WHAT IS REQUIRED: Give back the entries exactly as they read, leaving each image out.

EXCERPTED RECORDS:
▬▬▬▬▬▬

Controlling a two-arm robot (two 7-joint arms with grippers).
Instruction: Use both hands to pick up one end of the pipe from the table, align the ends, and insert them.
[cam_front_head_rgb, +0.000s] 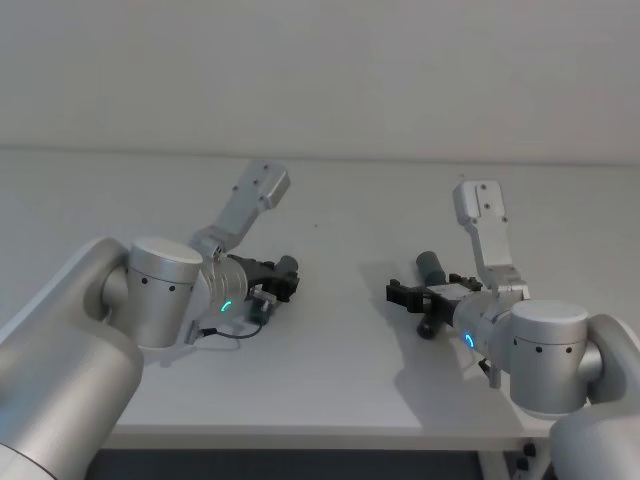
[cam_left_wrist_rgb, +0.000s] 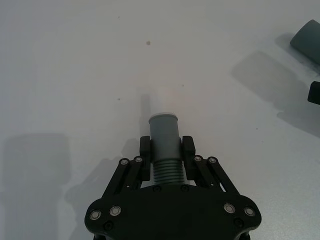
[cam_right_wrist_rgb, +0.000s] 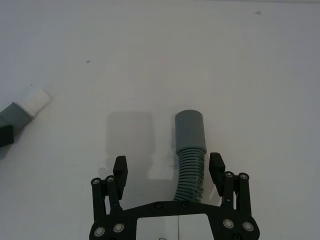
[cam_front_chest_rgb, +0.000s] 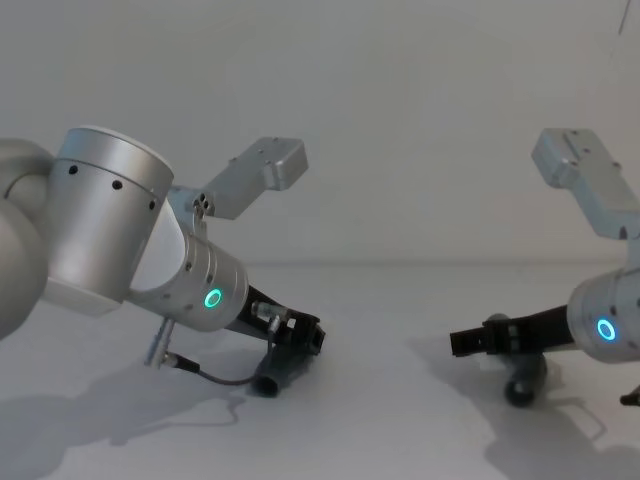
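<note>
While the left gripper (cam_left_wrist_rgb: 165, 150) sits low over the left half of the table (cam_front_head_rgb: 340, 370), its fingers (cam_left_wrist_rgb: 145, 150) are closed against both sides of the white-tipped pipe piece (cam_left_wrist_rgb: 164, 130). Contact is made where the ribbed section meets the smooth cuff. The cuff projects forward beyond the fingertips. From the right wrist view, the white tip (cam_right_wrist_rgb: 37, 100) on this cuff is visible and points toward the right side of the table. In the chest view, the lower end of this piece hangs below the gripper, close to the table surface; whether it touches cannot be determined.

Between the two arms lies a stretch of bare table, and the two pipe pieces are well apart.

On the right half of the table, the right gripper (cam_right_wrist_rgb: 168, 166) is low, with its jaws spread wide. The second pipe piece (cam_right_wrist_rgb: 190, 130) lies between them, nearer to one finger (cam_right_wrist_rgb: 216, 165) than to the other, and neither finger presses on it. Its ribbed section runs back toward the gripper body, and its smooth grey cuff extends past the fingertips, away from the robot.
</note>
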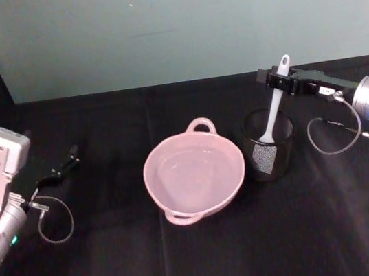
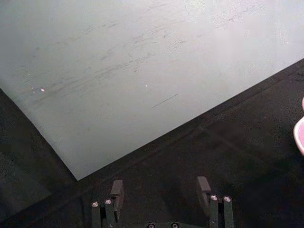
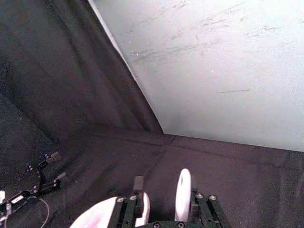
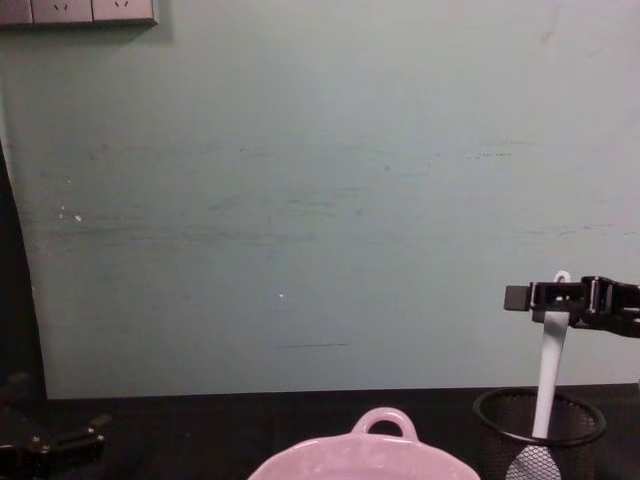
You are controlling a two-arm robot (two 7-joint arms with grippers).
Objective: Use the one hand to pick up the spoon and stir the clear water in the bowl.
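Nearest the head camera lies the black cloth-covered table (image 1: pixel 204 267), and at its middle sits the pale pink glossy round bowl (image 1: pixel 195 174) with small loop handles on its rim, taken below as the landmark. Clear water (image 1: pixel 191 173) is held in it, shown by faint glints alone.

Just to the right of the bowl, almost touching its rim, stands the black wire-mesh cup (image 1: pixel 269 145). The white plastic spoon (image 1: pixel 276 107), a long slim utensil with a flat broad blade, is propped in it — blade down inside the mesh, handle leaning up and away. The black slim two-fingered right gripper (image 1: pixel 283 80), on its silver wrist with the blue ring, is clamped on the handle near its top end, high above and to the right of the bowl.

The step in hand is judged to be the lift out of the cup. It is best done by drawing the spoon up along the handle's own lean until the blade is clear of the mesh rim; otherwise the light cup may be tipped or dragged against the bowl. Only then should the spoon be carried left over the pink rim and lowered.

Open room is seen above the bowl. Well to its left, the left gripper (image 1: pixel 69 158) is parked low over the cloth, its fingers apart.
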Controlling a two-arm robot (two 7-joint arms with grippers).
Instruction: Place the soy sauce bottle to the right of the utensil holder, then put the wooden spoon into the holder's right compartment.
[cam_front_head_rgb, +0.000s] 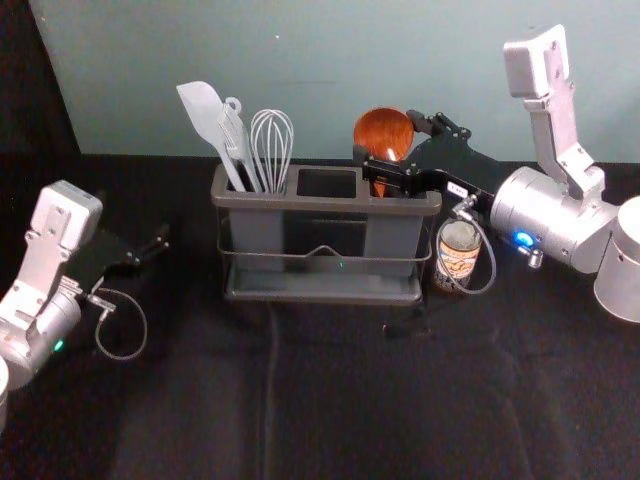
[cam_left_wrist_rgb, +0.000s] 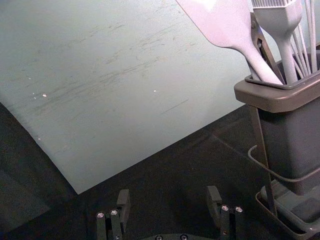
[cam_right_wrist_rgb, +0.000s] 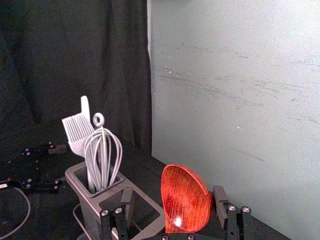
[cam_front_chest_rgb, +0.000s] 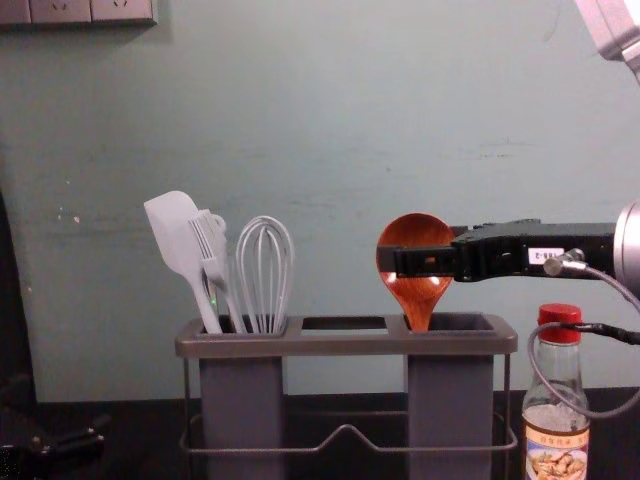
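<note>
My right gripper is above the holder's right end, open around the wooden spoon. In the right wrist view the gripper has its fingers wide apart, with the spoon bowl between them, close to one finger. The spoon stands bowl up in the right compartment of the utensil holder, its lower handle hidden. Upright just right of the holder is the soy sauce bottle with a red cap. My left gripper, left of the holder, is open and empty, as the left wrist view of the gripper confirms.
A spatula, a brush and a whisk stand in the holder's left compartment. Behind the table rises a pale wall. The right gripper's cable loop hangs by the bottle. Black cloth covers the table in front.
</note>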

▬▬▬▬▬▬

ANSWER TO THIS TASK:
Controlling a two-arm robot (two 7-joint arms with grippers).
Instruction: Use both hands to pick up one end of the pipe from the table, align the ends, and insert them.
[cam_front_head_rgb, +0.000s] 
[cam_left_wrist_rgb, +0.000s] 
[cam_right_wrist_rgb, +0.000s] 
[cam_front_chest_rgb, +0.000s] 
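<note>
While the left gripper (cam_left_wrist_rgb: 165, 150) sits low over the left half of the table (cam_front_head_rgb: 340, 370), its fingers (cam_left_wrist_rgb: 145, 150) are closed against both sides of the white-tipped pipe piece (cam_left_wrist_rgb: 164, 130). Contact is made where the ribbed section meets the smooth cuff. The cuff projects forward beyond the fingertips. From the right wrist view, the white tip (cam_right_wrist_rgb: 37, 100) on this cuff is visible and points toward the right side of the table. In the chest view, the lower end of this piece hangs below the gripper, close to the table surface; whether it touches cannot be determined.

Between the two arms lies a stretch of bare table, and the two pipe pieces are well apart.

On the right half of the table, the right gripper (cam_right_wrist_rgb: 168, 166) is low, with its jaws spread wide. The second pipe piece (cam_right_wrist_rgb: 190, 130) lies between them, nearer to one finger (cam_right_wrist_rgb: 216, 165) than to the other, and neither finger presses on it. Its ribbed section runs back toward the gripper body, and its smooth grey cuff extends past the fingertips, away from the robot.
</note>
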You are controlling a two-arm robot (two 7-joint arms with grippers).
Objective: Use the one hand to pick up the spoon and stir the clear water in the bowl.
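Nearest the head camera lies the black cloth-covered table (image 1: pixel 204 267), and at its middle sits the pale pink glossy round bowl (image 1: pixel 195 174) with small loop handles on its rim, taken below as the landmark. Clear water (image 1: pixel 191 173) is held in it, shown by faint glints alone.

Just to the right of the bowl, almost touching its rim, stands the black wire-mesh cup (image 1: pixel 269 145). The white plastic spoon (image 1: pixel 276 107), a long slim utensil with a flat broad blade, is propped in it — blade down inside the mesh, handle leaning up and away. The black slim two-fingered right gripper (image 1: pixel 283 80), on its silver wrist with the blue ring, is clamped on the handle near its top end, high above and to the right of the bowl.

The step in hand is judged to be the lift out of the cup. It is best done by drawing the spoon up along the handle's own lean until the blade is clear of the mesh rim; otherwise the light cup may be tipped or dragged against the bowl. Only then should the spoon be carried left over the pink rim and lowered.

Open room is seen above the bowl. Well to its left, the left gripper (image 1: pixel 69 158) is parked low over the cloth, its fingers apart.
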Controlling a two-arm robot (two 7-joint arms with grippers).
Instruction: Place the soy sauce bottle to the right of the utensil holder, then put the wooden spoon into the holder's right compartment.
[cam_front_head_rgb, +0.000s] 
[cam_left_wrist_rgb, +0.000s] 
[cam_right_wrist_rgb, +0.000s] 
[cam_front_chest_rgb, +0.000s] 
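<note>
My right gripper is above the holder's right end, open around the wooden spoon. In the right wrist view the gripper has its fingers wide apart, with the spoon bowl between them, close to one finger. The spoon stands bowl up in the right compartment of the utensil holder, its lower handle hidden. Upright just right of the holder is the soy sauce bottle with a red cap. My left gripper, left of the holder, is open and empty, as the left wrist view of the gripper confirms.
A spatula, a brush and a whisk stand in the holder's left compartment. Behind the table rises a pale wall. The right gripper's cable loop hangs by the bottle. Black cloth covers the table in front.
</note>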

The exercise requires nothing else.